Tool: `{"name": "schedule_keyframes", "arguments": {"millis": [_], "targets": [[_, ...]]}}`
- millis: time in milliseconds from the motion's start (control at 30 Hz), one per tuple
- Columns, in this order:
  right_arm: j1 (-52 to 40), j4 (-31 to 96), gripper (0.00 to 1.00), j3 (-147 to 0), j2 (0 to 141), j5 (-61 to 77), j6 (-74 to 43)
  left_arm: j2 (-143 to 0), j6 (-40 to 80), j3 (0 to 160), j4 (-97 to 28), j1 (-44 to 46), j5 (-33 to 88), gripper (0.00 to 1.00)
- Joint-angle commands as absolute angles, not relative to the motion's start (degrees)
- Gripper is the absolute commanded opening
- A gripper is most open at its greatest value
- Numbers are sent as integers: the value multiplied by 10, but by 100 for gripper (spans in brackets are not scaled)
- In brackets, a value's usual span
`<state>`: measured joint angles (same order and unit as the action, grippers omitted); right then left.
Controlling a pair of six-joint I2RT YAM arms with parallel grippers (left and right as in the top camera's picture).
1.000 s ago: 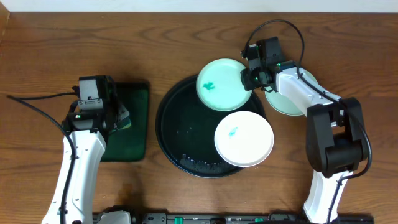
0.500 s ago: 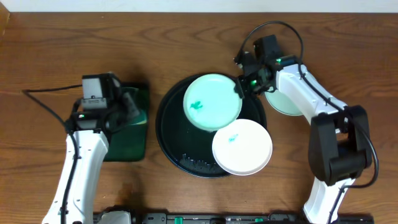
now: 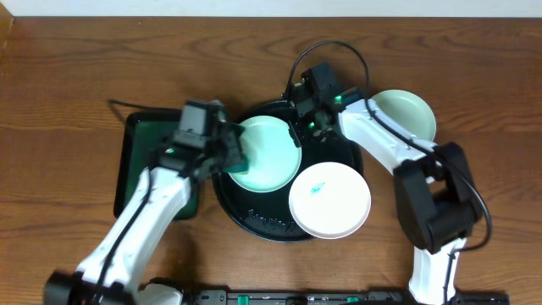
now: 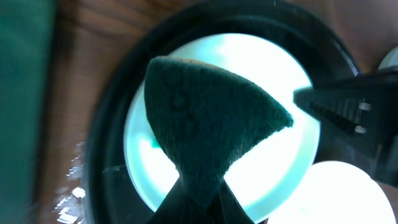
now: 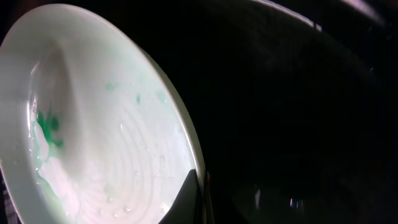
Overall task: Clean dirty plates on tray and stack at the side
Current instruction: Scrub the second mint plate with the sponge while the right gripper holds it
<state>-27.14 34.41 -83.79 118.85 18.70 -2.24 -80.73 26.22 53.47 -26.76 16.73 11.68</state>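
Note:
A pale turquoise plate [image 3: 269,157] with teal-green smears [image 5: 46,127] sits over the left part of the round black tray [image 3: 250,213]. My right gripper [image 3: 298,131] is shut on that plate's far right rim [image 5: 186,155]. My left gripper [image 3: 230,155] is shut on a dark green sponge [image 4: 208,118], which hangs over the plate's [image 4: 283,158] left half. A white plate [image 3: 330,199] with a small teal smear rests on the tray's front right. Another pale turquoise plate [image 3: 405,114] lies on the table to the right of the tray.
A dark green rectangular tray [image 3: 134,157] lies on the wooden table left of the black tray, partly under my left arm. My right arm reaches across the black tray's back edge. Wet droplets glint on the black tray's floor [image 4: 78,193].
My right gripper has drawn the turquoise plate leftward across the black tray. My left arm has swung right from the green tray, bringing the sponge over that plate.

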Motion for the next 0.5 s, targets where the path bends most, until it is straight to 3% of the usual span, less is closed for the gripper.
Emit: {"name": "schedule_keyframes", "arguments": {"millis": [0, 233, 467], "targets": [[-274, 338, 1, -835, 1225, 166, -47, -864, 284, 532, -238, 190, 96, 7], [-275, 343, 1, -835, 1251, 168, -47, -978, 292, 532, -140, 227, 79, 8], [-279, 343, 1, -835, 1251, 167, -47, -1035, 279, 532, -136, 272, -142, 7]]}}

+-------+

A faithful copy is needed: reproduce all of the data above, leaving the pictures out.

## Exercise result
Tool: `{"name": "schedule_keyframes", "arguments": {"millis": [_], "targets": [[_, ...]]}}`
- millis: time in milliseconds from the motion's start (control at 30 Hz), one per tuple
- Columns, in this order:
  right_arm: j1 (-52 to 40), j4 (-31 to 96), gripper (0.00 to 1.00), j3 (-147 to 0), j2 (0 to 141), j5 (-61 to 77), j6 (-74 to 43)
  left_arm: j2 (-143 to 0), j6 (-40 to 80), j3 (0 to 160), j4 (-97 to 28), j1 (-44 to 46), j5 (-33 to 88), gripper (0.00 to 1.00)
- Joint-angle commands as absolute angles, not relative to the motion's start (degrees)
- Gripper is the absolute commanded opening
- A gripper is most open at its greatest value
- Numbers are sent as integers: the value multiplied by 10, but by 100 for gripper (spans in brackets are not scaled)
- In brackets, a value's usual span
`<state>`: measured joint angles (same order and unit as the action, grippers omitted); right then left.
Controlling a pair of six-joint I2RT YAM arms with parallel grippers (left and right as in the top camera's picture).
1.000 s ago: 
0.500 s ago: 
now: 
now: 
now: 
Overall task: Clean dirty plates on tray and stack at the side
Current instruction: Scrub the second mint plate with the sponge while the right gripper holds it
<state>-27.14 34.41 -83.79 118.85 18.70 -2.24 -80.73 26.22 53.47 -26.76 16.73 11.68</state>
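Note:
A pale turquoise plate [image 3: 269,157] with teal-green smears [image 5: 46,127] sits over the left part of the round black tray [image 3: 250,213]. My right gripper [image 3: 298,131] is shut on that plate's far right rim [image 5: 186,155]. My left gripper [image 3: 230,155] is shut on a dark green sponge [image 4: 208,118], which hangs over the plate's [image 4: 283,158] left half. A white plate [image 3: 330,199] with a small teal smear rests on the tray's front right. Another pale turquoise plate [image 3: 405,114] lies on the table to the right of the tray.
A dark green rectangular tray [image 3: 134,157] lies on the wooden table left of the black tray, partly under my left arm. My right arm reaches across the black tray's back edge. Wet droplets glint on the black tray's floor [image 4: 78,193].
My right gripper has drawn the turquoise plate leftward across the black tray. My left arm has swung right from the green tray, bringing the sponge over that plate.
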
Motion for the next 0.5 s, targets where the path bends most, until it is straight to 3% of the usual span, less is closed for the gripper.
Emit: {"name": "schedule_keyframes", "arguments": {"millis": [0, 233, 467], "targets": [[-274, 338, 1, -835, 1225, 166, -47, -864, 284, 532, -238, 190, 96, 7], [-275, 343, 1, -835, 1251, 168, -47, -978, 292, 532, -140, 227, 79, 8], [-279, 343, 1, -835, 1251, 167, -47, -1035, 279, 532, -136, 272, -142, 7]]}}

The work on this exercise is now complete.